◆ Work to complete
Lines holding the string "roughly" are the ones to copy from this listing.

◆ Recorded information
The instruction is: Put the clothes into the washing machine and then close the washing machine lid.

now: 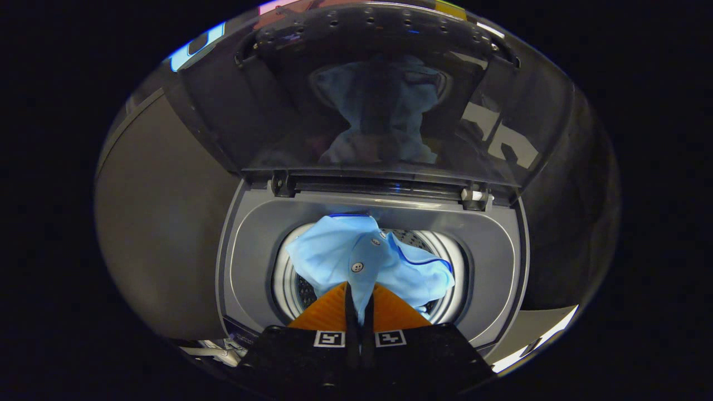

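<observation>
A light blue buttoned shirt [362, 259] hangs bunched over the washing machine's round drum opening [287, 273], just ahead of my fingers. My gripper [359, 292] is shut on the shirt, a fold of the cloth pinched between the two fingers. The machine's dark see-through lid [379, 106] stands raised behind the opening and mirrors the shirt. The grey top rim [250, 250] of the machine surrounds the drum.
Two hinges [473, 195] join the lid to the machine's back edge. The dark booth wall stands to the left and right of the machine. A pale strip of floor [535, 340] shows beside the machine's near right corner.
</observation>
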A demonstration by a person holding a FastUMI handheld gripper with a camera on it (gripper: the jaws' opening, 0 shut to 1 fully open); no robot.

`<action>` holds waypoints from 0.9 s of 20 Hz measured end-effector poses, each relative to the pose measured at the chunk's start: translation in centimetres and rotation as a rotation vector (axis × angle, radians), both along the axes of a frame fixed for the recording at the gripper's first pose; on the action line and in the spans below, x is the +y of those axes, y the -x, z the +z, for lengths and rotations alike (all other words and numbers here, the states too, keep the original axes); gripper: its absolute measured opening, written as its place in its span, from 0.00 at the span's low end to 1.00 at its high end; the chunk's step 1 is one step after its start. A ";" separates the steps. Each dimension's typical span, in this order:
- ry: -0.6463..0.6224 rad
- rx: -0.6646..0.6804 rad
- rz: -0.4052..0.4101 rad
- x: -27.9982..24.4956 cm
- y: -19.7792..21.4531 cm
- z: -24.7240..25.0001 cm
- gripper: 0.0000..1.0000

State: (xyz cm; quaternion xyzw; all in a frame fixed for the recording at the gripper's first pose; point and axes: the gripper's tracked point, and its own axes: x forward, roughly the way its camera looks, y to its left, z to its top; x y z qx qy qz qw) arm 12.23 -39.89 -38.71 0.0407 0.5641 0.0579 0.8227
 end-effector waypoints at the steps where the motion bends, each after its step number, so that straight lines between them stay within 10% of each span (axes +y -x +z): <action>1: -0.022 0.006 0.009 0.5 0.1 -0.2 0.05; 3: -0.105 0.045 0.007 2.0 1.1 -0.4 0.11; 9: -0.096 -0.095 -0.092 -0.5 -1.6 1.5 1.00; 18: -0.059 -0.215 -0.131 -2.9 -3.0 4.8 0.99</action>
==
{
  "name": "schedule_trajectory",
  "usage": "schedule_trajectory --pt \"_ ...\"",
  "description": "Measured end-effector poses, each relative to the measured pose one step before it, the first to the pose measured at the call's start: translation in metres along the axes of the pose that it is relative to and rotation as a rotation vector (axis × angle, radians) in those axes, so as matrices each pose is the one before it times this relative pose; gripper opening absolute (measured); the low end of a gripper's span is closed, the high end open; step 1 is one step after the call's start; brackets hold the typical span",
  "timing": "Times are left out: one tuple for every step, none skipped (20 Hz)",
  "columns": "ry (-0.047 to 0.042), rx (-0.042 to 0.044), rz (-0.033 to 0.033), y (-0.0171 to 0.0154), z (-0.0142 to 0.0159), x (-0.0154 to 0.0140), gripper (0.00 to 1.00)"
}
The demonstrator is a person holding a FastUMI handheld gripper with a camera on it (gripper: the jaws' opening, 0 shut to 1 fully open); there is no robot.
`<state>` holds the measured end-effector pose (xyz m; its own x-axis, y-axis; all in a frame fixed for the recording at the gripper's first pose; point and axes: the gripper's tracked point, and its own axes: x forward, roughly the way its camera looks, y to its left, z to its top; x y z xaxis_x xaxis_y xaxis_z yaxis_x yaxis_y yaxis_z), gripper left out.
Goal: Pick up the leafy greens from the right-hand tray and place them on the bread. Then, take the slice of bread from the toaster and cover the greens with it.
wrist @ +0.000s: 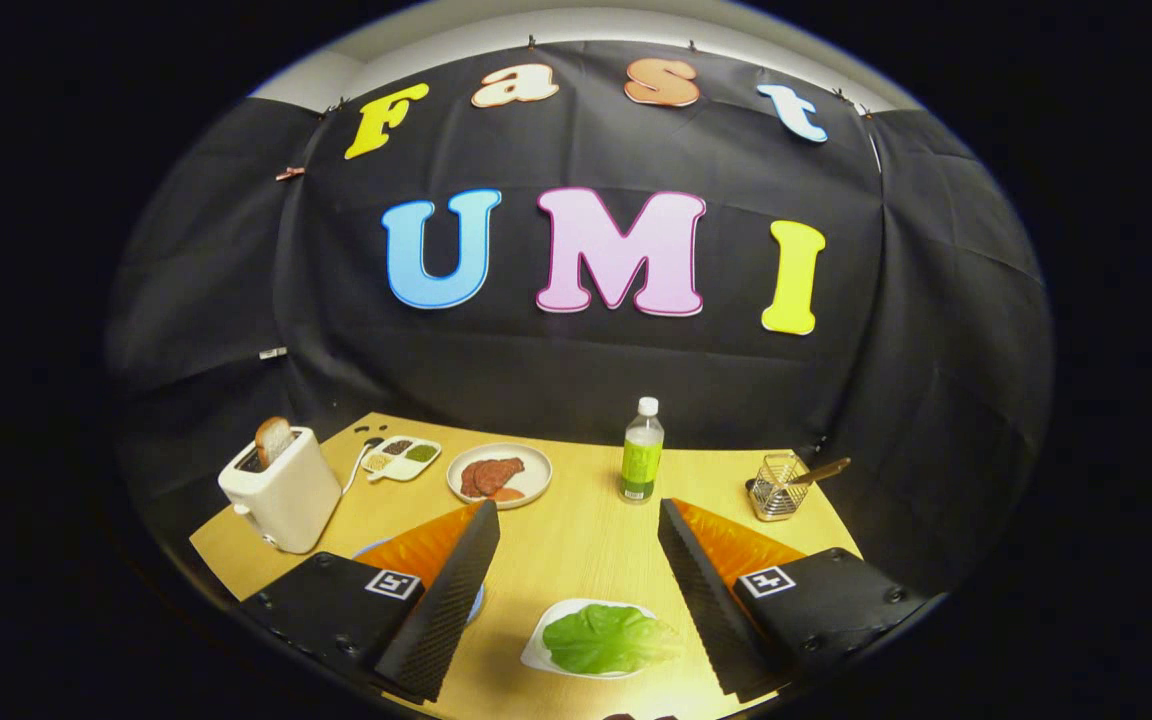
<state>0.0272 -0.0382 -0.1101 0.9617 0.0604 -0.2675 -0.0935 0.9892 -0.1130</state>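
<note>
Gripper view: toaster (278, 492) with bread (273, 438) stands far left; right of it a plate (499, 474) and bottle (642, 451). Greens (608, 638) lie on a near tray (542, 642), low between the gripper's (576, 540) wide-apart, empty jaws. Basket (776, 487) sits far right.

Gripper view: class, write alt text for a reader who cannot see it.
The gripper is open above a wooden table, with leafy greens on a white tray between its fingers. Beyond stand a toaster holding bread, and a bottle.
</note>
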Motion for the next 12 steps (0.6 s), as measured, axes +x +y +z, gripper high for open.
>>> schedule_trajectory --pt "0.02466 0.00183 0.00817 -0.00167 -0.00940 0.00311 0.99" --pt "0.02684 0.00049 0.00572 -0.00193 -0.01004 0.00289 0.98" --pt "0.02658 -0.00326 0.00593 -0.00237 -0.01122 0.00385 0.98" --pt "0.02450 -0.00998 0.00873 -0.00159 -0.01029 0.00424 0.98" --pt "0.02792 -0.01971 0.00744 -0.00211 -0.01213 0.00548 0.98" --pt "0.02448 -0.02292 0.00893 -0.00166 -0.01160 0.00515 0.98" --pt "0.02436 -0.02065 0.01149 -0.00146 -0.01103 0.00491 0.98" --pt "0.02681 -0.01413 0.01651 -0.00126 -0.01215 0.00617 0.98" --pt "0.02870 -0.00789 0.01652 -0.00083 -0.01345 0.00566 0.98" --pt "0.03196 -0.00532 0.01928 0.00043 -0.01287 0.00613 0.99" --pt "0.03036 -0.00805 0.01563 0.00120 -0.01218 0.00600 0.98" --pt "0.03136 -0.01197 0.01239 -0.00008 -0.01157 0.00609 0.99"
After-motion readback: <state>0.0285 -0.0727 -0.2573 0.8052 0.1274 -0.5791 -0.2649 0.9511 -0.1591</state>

◆ Expected output
State: (xyz cm; quaternion xyzw; all in a frame fixed for the recording at the gripper's first pose; point and axes: the gripper's tracked point, and its own axes: x forward, roughly the way its camera looks, y to its left, z to its top; x y z qx qy qz qw) arm 12.23 -39.89 -38.71 0.0407 0.5641 0.0579 0.8227
`<state>` holds the measured end-effector pose (xyz m; its own x-axis, y-axis; all in a frame fixed for the recording at the gripper's first pose; point and axes: the gripper's tracked point, and its own axes: x forward, roughly the way its camera looks, y to its left, z to its top; x y z xaxis_x xaxis_y xaxis_z yaxis_x yaxis_y yaxis_z), gripper left out.

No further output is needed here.